▸ **GIVEN INFORMATION**:
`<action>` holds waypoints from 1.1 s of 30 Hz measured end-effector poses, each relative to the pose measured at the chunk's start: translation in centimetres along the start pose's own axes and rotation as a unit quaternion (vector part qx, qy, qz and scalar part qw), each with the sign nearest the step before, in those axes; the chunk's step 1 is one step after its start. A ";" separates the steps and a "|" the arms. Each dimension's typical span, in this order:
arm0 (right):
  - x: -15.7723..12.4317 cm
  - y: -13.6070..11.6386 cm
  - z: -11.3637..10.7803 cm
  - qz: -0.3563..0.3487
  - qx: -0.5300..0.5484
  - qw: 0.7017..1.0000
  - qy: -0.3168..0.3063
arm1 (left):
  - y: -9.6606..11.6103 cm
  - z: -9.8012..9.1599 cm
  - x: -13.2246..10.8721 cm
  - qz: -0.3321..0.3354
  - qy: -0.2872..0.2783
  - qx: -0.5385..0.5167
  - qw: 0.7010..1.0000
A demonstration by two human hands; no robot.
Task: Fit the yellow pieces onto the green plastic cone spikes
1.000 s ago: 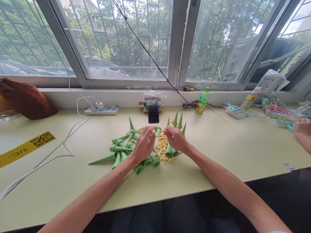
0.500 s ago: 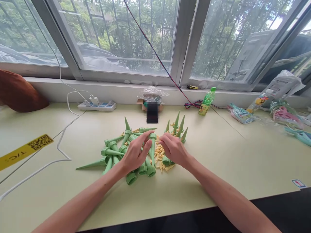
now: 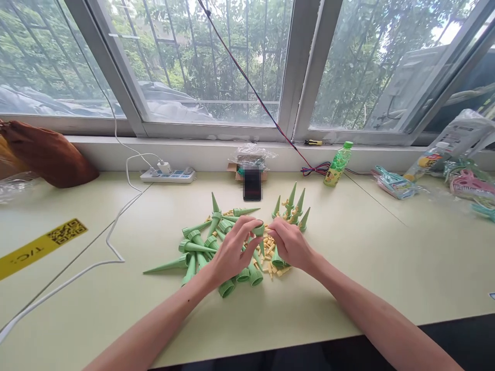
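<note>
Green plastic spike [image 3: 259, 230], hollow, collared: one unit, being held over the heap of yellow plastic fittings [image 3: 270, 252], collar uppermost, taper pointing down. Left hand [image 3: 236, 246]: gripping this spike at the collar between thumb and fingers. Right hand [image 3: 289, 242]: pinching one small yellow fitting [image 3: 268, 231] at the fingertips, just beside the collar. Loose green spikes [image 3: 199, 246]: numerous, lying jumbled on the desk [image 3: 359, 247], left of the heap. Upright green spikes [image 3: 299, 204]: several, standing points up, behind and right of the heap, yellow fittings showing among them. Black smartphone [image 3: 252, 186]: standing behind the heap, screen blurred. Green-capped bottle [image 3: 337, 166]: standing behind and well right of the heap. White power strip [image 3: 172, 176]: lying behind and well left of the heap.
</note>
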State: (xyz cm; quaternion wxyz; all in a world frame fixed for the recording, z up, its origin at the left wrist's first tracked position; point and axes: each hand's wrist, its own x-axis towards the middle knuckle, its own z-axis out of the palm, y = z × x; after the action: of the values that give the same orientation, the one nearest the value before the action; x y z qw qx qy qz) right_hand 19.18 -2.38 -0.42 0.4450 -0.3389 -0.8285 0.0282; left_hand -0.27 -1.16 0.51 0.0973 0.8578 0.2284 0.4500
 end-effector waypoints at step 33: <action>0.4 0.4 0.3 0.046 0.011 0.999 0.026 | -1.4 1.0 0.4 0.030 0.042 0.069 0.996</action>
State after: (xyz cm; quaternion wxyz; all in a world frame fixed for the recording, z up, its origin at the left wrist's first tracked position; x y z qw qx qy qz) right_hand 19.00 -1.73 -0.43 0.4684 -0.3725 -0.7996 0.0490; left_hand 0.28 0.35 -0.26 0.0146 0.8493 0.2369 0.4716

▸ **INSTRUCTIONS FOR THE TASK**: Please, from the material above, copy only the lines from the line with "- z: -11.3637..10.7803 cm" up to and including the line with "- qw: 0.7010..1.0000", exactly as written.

▸ **EXPECTED ANSWER**:
  - z: -11.3637..10.7803 cm
  - qz: -0.3563..0.3487
  - qx: -0.5300..0.5484
  - qw: 0.7017..1.0000
  - qy: -0.3168..0.3063
arm1 (left):
  - y: -9.6606..11.6103 cm
  - z: -9.8012..9.1599 cm
  - x: -13.2246..10.8721 cm
  - qz: -0.3321..0.3354
  - qy: -0.2872..0.2783
  - qx: -0.5385..0.5167
  - qw: 0.7010..1.0000

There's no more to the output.